A “ride” document must have a bike_id, begin, and end. A “location” must have a latitude, longitude, and so on. The
$ref
keyword makes it easy to re-use common structures.- Validations constrain the types and values that documents can take.
A “longitude” must be a number and fall within the expected range, and “gender” must be a value within the expected enumeration. Some properties are
required
, while others are optional. Flow enforces that all documents of a collection must validate against its schema before they can be added.Flow is also able to translate many schema constraints (e.g. “/begin/station/id must exist and be an integer”) into other kinds of schema – like TypeScript types and SQL constraints – which promotes end-to-end type safety and a better development experience.
- Annotations attach information to locations within the document.
title
anddescription
keywords give color to locations of the document.
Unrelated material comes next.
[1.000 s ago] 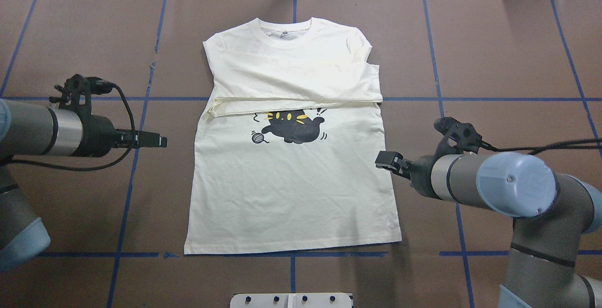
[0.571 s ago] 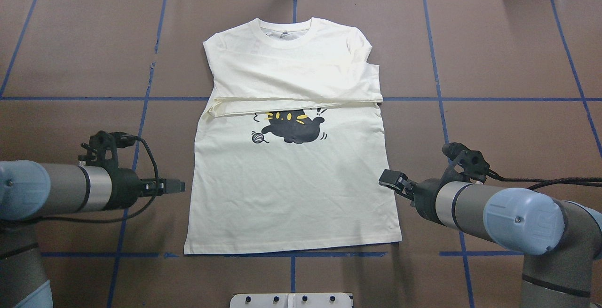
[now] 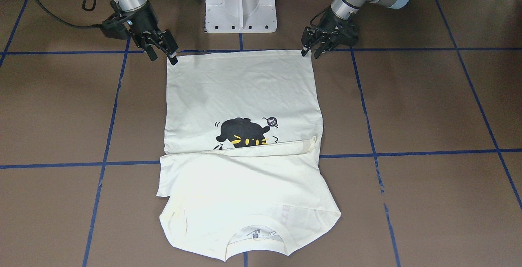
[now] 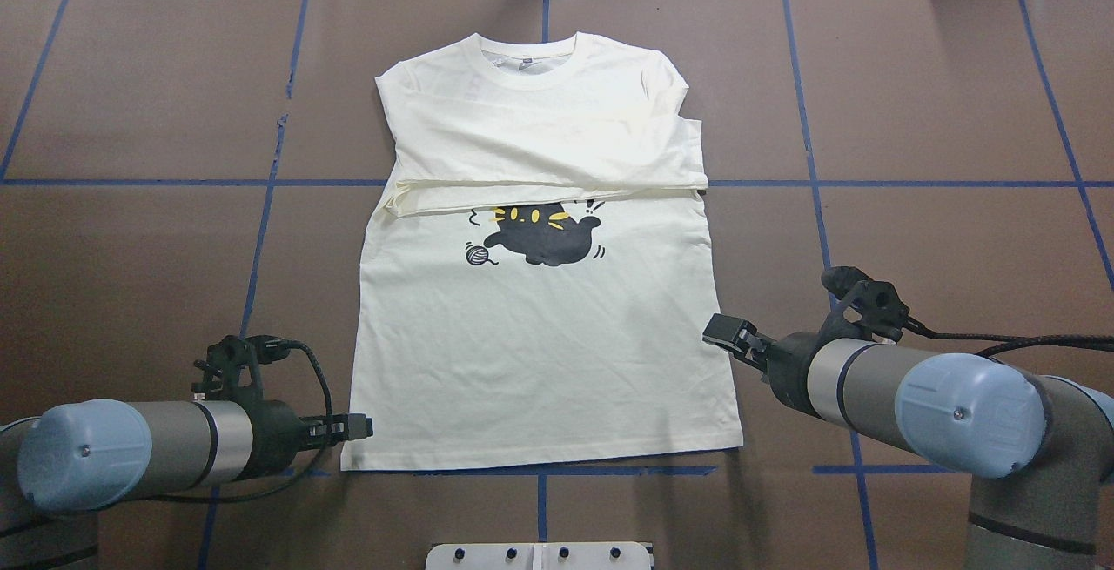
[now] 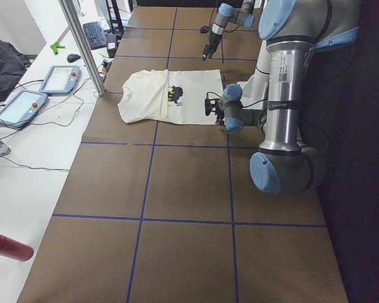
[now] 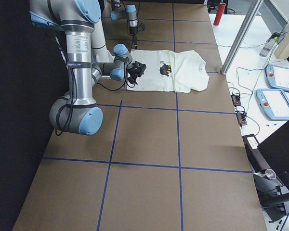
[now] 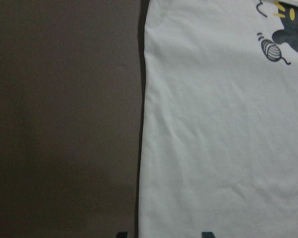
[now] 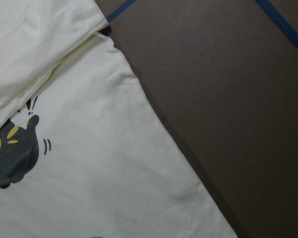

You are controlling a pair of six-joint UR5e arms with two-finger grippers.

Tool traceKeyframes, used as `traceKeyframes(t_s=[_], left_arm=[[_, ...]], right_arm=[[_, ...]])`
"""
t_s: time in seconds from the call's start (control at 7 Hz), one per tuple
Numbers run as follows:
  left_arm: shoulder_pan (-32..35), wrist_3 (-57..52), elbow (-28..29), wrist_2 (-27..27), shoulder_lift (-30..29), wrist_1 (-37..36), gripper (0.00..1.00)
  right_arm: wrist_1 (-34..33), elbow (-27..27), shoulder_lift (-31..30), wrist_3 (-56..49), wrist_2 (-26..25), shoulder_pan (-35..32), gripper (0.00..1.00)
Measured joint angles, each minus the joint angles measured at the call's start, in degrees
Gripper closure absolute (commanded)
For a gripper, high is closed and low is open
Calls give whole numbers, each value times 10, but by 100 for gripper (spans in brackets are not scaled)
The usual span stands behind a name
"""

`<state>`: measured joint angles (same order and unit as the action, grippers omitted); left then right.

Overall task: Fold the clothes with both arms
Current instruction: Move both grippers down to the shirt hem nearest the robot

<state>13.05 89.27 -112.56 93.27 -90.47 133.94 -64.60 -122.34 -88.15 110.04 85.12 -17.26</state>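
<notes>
The cream-white shirt [image 4: 540, 352] lies flat on the brown table, collar at the far side, sleeves folded across the chest above the black cat print [image 4: 540, 238]. It also shows in the front-facing view [image 3: 240, 91]. My left gripper [image 4: 357, 425] is open and empty, low at the shirt's near-left hem corner; it also shows in the front-facing view [image 3: 310, 51]. Its fingertips [image 7: 206, 234] straddle the shirt's edge [image 7: 223, 139]. My right gripper [image 4: 722, 329] is open and empty by the shirt's right edge near the hem, also seen in the front-facing view [image 3: 163, 57].
The white pedestal base [image 3: 240, 2] stands just behind the hem. Blue tape lines [image 4: 252, 239] cross the brown table. Teach pendants [image 5: 60, 79], a metal post [image 5: 82, 44] and a red bottle [image 5: 9, 246] are on the white side table beyond the collar end.
My left gripper moved toward the robot along the shirt's left edge, down to the hem corner. My right gripper moved a little toward the hem, then stayed almost still. The shirt has not moved.
</notes>
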Motion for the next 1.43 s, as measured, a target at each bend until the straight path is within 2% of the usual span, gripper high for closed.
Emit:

They’re machine-accessible documentation – which makes it possible to re-use these annotations in transformed versions of the schema.
Capturing Rides¶
To work with ride events, first we need to define a collection into which we’ll ingest them. Simple enough, but a wrinkle is that the source dataset is CSV files, using header names which don’t match our schema:
$ wget https://s3.amazonaws.com/tripdata/202009-citibike-tripdata.csv.zip
$ unzip -p 202009-citibike-tripdata.csv.zip | head -5
"tripduration","starttime","stoptime","start station id","start station name","start station latitude","start station longitude","end station id","end station name","end station latitude","end station longitude","bikeid","usertype","birth year","gender"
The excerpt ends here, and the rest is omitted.